** Aim of the task **
Please repeat every entry exactly as written, but skip the pictures.

(Items from a dataset)
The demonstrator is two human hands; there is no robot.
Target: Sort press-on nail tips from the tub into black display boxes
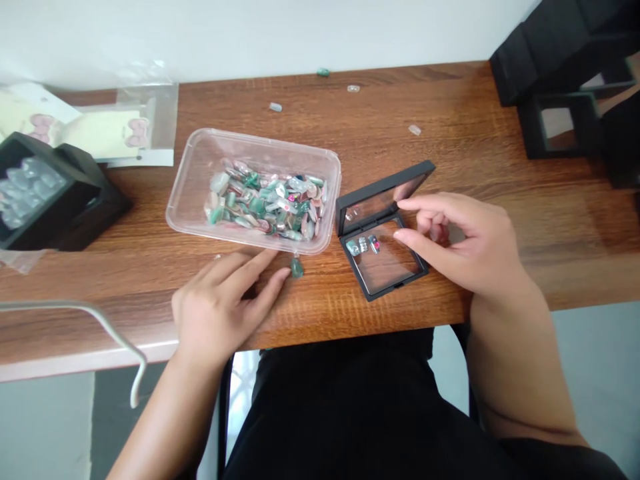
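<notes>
A clear plastic tub (pixel 193 213) holds a heap of small glossy nail tips (pixel 265 207) in green, pink and clear tones. My left hand (pixel 220 300) rests on the table by the tub's front wall, fingers stretched and thumb apart. Beside that thumb lies a green nail tip (pixel 297 268). To the right stands a black-framed case (pixel 370 293) with its lid (pixel 387 190) raised and a transparent panel inside. Several decorated nail tips (pixel 363 245) sit in a row on the panel. My right hand (pixel 465 240) reaches over the case's right side, index finger at the lid, thumb over the base, the two apart.
Loose nail tips (pixel 275 107) are scattered along the table's back. Black cases (pixel 555 127) are stacked at right. At left are a black box of clear nail tips (pixel 30 187) and packaged cards (pixel 110 133). A white curved rod (pixel 100 317) crosses the front left edge.
</notes>
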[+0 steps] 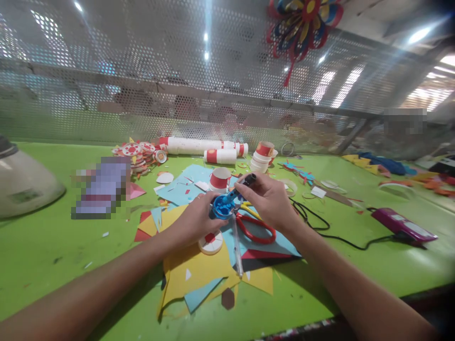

** Task output **
The demonstrator is two human hands; there is no robot.
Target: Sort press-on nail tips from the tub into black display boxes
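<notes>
A clear plastic tub (pixel 193 213) holds a heap of small glossy nail tips (pixel 265 207) in green, pink and clear tones. My left hand (pixel 220 300) rests on the table by the tub's front wall, fingers stretched and thumb apart. Beside that thumb lies a green nail tip (pixel 297 268). To the right stands a black-framed case (pixel 370 293) with its lid (pixel 387 190) raised and a transparent panel inside. Several decorated nail tips (pixel 363 245) sit in a row on the panel. My right hand (pixel 465 240) reaches over the case's right side, index finger at the lid, thumb over the base, the two apart.
Loose nail tips (pixel 275 107) are scattered along the table's back. Black cases (pixel 555 127) are stacked at right. At left are a black box of clear nail tips (pixel 30 187) and packaged cards (pixel 110 133). A white curved rod (pixel 100 317) crosses the front left edge.
</notes>
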[+0 steps] 

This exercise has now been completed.